# What needs to be done
Below are some records; quote exactly the lines from the one that contains "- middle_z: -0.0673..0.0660" through the one that contains "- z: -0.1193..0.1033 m", inclusive, and no others.

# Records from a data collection
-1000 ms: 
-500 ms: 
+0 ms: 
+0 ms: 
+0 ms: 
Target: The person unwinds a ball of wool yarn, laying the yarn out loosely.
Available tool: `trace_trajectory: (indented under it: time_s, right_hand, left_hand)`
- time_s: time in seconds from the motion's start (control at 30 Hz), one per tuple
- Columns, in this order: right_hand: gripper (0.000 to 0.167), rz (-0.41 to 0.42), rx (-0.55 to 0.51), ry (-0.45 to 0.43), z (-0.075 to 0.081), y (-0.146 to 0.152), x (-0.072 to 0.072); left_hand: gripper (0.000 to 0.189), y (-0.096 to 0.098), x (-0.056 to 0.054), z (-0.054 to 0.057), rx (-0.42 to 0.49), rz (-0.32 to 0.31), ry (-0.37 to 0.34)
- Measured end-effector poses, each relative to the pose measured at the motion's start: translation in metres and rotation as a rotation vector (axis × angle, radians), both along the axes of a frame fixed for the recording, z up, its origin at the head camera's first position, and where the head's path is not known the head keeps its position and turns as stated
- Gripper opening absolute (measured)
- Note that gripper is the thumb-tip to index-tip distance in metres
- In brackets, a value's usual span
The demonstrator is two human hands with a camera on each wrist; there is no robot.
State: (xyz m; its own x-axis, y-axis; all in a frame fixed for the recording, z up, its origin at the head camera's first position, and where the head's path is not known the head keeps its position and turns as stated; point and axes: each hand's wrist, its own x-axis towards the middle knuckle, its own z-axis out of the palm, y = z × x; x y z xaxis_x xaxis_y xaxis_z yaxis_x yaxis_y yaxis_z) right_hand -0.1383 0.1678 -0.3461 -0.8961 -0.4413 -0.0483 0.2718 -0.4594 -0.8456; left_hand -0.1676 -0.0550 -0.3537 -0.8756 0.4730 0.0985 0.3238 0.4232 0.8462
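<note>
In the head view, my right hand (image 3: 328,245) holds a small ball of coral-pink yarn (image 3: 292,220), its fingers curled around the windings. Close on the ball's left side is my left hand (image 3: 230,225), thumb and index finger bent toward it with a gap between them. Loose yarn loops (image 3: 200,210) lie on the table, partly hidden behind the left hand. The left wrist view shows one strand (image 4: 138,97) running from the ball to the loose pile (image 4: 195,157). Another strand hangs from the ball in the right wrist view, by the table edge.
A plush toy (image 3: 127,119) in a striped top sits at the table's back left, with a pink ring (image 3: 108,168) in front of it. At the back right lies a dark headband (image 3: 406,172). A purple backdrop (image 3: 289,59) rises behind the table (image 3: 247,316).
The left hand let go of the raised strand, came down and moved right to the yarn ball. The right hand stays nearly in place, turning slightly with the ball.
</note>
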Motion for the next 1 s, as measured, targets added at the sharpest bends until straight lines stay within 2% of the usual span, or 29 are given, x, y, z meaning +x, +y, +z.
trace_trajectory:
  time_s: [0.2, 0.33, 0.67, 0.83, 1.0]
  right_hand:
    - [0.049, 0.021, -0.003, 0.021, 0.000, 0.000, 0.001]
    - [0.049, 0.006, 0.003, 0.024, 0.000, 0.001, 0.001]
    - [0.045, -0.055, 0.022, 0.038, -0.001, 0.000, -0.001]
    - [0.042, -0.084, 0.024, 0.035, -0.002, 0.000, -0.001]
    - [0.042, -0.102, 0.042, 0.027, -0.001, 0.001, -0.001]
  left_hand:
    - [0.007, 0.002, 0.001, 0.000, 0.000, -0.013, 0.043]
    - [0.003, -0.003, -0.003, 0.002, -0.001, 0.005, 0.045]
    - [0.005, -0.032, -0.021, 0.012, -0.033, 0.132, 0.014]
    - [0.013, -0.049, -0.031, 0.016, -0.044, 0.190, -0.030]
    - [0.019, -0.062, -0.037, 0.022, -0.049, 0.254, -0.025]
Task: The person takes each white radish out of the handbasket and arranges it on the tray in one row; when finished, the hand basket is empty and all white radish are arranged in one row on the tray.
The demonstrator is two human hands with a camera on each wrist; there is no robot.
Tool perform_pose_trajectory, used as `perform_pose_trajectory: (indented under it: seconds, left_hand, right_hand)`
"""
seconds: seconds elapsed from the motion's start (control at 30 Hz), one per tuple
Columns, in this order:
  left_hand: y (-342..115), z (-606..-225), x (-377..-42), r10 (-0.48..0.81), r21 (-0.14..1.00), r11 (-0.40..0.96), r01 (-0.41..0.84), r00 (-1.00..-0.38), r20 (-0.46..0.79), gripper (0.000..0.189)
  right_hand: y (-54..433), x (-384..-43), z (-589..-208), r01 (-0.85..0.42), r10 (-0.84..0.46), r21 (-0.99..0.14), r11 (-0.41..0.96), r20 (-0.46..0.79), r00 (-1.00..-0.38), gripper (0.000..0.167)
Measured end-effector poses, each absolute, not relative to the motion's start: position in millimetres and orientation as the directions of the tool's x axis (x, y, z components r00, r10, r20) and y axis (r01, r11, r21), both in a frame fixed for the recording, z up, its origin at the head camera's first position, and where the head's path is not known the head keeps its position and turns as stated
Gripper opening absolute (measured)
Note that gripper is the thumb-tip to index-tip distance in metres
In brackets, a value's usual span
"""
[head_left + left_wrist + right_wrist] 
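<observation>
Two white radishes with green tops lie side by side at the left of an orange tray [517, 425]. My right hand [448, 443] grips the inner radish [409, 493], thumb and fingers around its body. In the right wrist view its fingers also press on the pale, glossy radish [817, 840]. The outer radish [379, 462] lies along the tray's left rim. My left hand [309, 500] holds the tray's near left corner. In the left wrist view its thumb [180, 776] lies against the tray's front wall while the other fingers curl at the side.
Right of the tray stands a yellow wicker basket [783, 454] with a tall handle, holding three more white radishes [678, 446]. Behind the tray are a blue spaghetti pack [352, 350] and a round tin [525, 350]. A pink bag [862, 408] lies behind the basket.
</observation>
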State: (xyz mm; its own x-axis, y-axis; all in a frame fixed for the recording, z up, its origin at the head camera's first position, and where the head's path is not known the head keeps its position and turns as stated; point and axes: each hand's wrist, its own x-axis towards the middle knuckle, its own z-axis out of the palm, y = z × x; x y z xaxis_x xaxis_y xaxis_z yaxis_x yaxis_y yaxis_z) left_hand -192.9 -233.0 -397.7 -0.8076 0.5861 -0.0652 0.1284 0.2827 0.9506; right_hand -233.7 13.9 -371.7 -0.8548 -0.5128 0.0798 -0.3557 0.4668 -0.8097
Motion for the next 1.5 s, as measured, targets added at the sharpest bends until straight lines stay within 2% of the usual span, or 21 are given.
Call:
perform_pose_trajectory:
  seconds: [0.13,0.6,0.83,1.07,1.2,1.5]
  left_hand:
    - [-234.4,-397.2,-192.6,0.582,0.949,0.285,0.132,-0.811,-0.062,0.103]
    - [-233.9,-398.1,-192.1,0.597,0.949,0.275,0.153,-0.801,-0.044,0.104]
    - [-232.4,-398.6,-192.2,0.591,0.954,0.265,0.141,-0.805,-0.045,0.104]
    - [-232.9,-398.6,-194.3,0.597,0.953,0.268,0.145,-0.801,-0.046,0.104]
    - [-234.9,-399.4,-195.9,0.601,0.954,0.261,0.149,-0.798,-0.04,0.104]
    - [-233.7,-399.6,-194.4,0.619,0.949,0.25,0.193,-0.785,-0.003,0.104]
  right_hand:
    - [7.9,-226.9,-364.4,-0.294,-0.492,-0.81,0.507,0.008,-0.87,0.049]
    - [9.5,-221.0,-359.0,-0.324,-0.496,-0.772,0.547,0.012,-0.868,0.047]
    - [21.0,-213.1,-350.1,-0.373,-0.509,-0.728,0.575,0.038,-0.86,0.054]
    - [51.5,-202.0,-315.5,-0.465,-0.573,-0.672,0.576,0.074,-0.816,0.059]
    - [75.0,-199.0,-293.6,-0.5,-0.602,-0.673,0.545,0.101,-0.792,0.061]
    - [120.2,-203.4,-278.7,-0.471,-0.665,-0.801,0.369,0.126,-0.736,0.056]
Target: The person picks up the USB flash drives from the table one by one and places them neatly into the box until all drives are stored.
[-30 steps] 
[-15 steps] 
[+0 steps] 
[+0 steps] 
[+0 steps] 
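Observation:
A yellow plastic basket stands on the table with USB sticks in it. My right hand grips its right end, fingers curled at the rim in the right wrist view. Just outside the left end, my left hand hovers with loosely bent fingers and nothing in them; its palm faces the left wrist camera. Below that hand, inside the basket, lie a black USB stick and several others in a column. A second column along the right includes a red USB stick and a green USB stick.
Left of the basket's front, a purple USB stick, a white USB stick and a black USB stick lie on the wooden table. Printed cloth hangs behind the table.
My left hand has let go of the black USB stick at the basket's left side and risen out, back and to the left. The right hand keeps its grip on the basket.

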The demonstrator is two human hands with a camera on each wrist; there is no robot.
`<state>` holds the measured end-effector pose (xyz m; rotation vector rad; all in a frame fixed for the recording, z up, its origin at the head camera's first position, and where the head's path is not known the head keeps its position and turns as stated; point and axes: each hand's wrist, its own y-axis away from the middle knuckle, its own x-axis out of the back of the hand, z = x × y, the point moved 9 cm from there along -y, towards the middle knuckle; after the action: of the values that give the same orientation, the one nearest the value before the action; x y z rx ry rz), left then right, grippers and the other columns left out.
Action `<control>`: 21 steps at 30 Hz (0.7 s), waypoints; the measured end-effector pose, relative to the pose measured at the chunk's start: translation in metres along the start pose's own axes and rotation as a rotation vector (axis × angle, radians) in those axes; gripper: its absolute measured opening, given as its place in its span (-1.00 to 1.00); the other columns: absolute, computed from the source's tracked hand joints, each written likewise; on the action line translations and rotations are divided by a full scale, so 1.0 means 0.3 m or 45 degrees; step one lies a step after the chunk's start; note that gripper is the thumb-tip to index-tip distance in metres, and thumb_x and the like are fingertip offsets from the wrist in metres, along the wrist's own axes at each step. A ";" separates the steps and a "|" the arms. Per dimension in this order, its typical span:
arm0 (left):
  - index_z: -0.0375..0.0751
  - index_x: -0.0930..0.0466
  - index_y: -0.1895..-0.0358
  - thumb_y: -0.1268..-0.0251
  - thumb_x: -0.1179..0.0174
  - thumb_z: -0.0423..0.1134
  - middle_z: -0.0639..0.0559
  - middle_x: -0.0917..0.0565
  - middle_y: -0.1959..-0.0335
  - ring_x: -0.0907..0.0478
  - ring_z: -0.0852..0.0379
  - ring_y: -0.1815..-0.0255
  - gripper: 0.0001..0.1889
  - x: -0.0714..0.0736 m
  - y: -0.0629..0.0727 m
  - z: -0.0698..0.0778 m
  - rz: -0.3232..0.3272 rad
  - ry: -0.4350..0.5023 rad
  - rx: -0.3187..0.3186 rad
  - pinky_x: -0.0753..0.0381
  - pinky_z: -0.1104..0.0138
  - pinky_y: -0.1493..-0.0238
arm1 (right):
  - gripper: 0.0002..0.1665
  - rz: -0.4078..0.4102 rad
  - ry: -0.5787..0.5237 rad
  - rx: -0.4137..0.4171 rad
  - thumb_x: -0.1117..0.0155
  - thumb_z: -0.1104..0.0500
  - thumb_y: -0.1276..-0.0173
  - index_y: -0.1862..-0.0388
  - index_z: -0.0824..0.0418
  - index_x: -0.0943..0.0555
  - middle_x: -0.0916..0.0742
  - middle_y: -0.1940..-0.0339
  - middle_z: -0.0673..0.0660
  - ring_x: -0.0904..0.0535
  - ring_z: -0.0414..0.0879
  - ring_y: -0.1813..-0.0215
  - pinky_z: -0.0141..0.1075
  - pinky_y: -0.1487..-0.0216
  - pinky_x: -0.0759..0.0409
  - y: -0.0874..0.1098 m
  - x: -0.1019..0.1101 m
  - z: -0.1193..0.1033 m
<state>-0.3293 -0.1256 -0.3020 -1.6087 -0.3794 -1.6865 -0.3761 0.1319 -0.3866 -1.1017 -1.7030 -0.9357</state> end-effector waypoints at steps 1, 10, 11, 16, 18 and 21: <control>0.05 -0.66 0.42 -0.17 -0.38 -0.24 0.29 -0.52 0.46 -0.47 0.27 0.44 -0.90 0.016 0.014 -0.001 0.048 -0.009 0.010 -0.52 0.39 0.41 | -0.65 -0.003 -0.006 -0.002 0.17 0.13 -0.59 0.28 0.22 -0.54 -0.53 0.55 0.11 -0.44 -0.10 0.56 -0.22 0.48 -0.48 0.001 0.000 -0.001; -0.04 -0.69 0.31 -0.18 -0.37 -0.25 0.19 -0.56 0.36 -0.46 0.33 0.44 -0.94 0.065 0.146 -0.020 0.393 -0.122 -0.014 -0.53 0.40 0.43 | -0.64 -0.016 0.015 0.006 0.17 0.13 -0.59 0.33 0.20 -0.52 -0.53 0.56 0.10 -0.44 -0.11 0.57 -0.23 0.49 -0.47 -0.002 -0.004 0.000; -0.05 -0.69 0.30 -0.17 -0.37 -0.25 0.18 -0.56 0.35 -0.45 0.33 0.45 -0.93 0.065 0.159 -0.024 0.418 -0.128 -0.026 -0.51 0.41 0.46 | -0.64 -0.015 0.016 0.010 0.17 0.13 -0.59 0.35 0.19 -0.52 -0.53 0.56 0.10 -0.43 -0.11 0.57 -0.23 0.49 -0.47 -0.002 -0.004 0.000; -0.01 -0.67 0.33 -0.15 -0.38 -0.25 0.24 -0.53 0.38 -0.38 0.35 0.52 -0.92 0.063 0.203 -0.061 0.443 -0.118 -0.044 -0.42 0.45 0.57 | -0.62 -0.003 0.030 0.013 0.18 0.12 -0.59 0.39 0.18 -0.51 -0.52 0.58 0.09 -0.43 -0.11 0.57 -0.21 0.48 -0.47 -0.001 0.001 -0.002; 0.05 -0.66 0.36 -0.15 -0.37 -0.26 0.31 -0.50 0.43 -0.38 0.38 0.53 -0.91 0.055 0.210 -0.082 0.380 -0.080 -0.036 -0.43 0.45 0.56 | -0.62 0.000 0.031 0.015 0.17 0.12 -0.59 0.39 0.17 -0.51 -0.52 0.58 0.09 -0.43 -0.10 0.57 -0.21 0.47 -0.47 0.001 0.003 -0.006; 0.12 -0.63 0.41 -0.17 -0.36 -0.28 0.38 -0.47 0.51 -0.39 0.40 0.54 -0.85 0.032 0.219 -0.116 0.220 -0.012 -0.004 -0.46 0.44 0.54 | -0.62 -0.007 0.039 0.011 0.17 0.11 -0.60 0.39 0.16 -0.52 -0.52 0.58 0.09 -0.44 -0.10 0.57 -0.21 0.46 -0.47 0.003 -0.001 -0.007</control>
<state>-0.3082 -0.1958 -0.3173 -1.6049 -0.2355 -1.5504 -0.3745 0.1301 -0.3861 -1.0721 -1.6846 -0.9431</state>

# Reply to the task
  - middle_z: -0.0673..0.0660
  - ring_x: -0.0904..0.0535
  - ring_z: -0.0414..0.0879
  - ring_y: -0.1813..-0.0215
  - pinky_z: -0.0141..0.1075
  - pinky_y: -0.1487..-0.0216
  - pinky_x: -0.0759..0.0409
  - y: -0.0874..0.1098 m
  - x: -0.1019..0.1101 m
  - z: -0.1193..0.1033 m

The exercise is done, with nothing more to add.